Après huit années de ce genre de vie, le capitaine mourut; son aide de camp Ranuce adorait Jules; toutefois, fatigué de l'oisiveté, il reprit du service dans la troupe du prince Colonna. Souvent il venait voir son fils Jules, c'était le nom qu'il lui donnait, et, à la veille d'un assaut périlleux que le prince devait soutenir dans sa forteresse de la Petrella, il avait emmené Jules combattre avec lui. Le voyant fort brave:
– Il faut que tu sois fou, lui dit-il, et de plus bien dupe, pour vivre auprès d'Albano comme le dernier et le plus pauvre de ses habitants, tandis qu'avec ce que je te vois faire et le nom de ton père tu pourrais être parmi nous un brillant soldat d'aventure, et de plus faire ta fortune.

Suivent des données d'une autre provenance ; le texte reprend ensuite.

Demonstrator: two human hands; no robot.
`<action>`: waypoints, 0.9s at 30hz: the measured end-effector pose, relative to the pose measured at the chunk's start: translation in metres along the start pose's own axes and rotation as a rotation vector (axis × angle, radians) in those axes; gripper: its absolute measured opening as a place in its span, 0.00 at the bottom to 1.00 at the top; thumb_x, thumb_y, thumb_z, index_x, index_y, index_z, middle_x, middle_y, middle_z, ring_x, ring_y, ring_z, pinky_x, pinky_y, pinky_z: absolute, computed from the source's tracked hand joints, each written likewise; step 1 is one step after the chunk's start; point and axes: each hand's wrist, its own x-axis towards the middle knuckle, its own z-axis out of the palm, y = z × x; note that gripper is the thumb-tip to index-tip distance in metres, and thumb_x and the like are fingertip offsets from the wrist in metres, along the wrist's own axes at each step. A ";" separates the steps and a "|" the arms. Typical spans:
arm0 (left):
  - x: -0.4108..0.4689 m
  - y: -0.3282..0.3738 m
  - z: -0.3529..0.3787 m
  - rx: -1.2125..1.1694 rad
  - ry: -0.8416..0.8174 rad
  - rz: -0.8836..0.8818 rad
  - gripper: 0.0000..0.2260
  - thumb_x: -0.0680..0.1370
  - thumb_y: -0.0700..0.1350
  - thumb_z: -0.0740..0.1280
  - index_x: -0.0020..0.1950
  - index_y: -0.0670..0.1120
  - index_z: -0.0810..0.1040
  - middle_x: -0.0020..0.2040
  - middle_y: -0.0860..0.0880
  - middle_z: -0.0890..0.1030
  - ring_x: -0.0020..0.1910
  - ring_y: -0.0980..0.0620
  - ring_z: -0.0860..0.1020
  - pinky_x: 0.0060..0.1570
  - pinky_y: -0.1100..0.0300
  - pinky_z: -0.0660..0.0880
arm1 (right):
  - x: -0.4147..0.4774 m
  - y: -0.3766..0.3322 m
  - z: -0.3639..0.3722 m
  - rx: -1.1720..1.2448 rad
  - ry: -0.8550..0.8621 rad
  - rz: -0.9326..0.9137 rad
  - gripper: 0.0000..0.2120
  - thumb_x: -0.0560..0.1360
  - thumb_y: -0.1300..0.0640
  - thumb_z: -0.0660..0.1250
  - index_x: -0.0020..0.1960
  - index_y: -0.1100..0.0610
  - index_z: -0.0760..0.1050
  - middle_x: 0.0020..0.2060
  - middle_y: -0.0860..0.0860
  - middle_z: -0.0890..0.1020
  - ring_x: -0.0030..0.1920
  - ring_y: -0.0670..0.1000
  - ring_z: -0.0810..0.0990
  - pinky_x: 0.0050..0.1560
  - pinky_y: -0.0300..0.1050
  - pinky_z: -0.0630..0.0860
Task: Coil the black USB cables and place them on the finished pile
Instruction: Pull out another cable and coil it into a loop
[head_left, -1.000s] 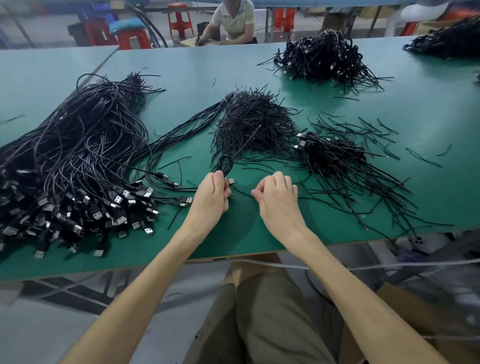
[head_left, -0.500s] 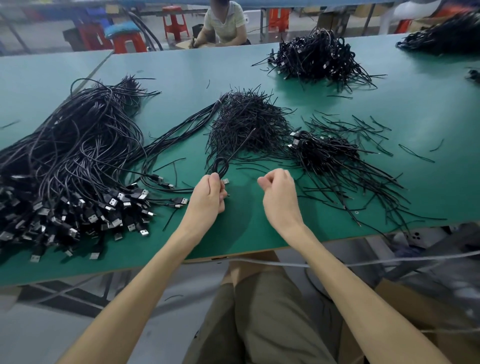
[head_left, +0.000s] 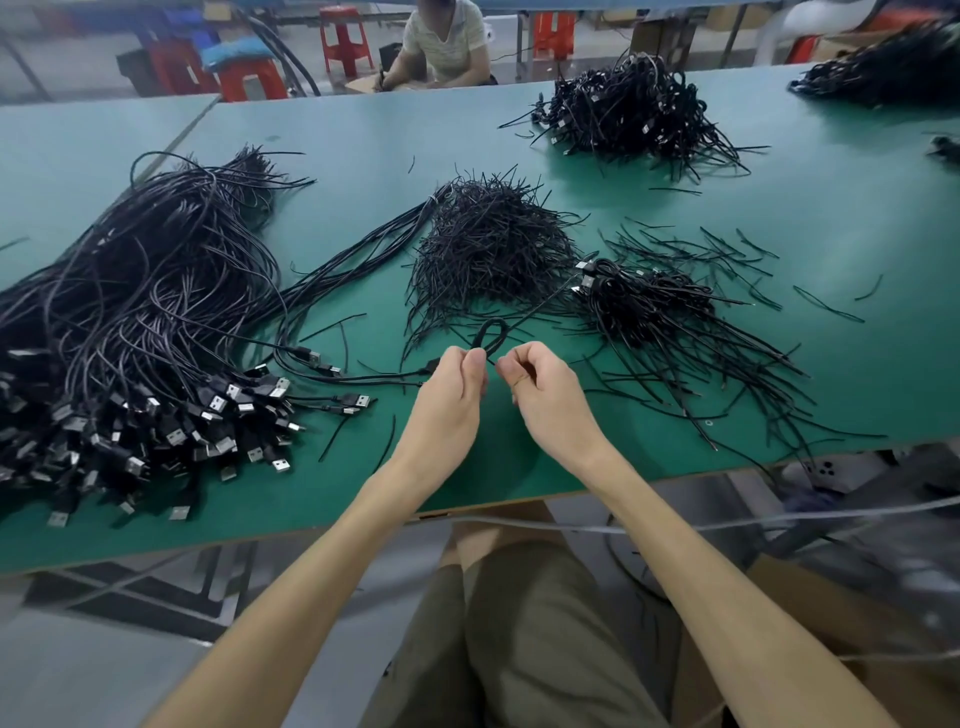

Jules fut tourmenté par ces paroles; il savait le latin montré par un prêtre; mais son père s'étant toujours moqué de tout ce que disait le prêtre au delà du latin, il n'avait absolument aucune instruction. En revanche, méprisé pour sa pauvreté, isolé dans sa maison solitaire, il s'était fait un certain bon sens qui, par sa hardiesse, aurait étonné les savants. Par exemple, avant d'aimer Hélène, et sans savoir pourquoi, il adorait la guerre, mais il avait de la répugnance pour le pillage, qui, aux yeux de son père le capitaine et de Ranuce, était comme la petite pièce destinée à faire rire, qui suit la noble tragédie. Depuis qu'il aimait Hélène, ce bon sens acquis par ses réflexions solitaires faisait le supplice de Jules. Cette âme, si insouciante jadis, n'osait consulter personne sur ses doutes, elle était remplie de passion et de misère. Que ne dirait pas le seigneur de Campireali s'il le savait soldat d'aventure? Ce serait pour le coup qu'il lui adresserait des reproches fondés! Jules avait toujours compté sur le métier de soldat, comme sur une ressource assurée pour le temps où il aurait dépensé le prix des chaînes d'or et autres bijoux qu'il avait trouvés dans la caisse de fer de son père. Si Jules n'avait aucun scrupule à enlever, lui si pauvre, la fille du riche seigneur de Campireali, c'est qu'en ce temps-là les pères disposaient de leurs biens après eux comme bon leur semblait, et le seigneur de Campireali pouvait fort bien laisser mille écus à sa fille pour toute fortune. Un autre problème tenait l'imagination de Jules profondément occupée: 1° dans quelle ville établirait-il la jeune Hélène après l'avoir épousée et enlevée à son père? 2° Avec quel argent la ferait-il vivre?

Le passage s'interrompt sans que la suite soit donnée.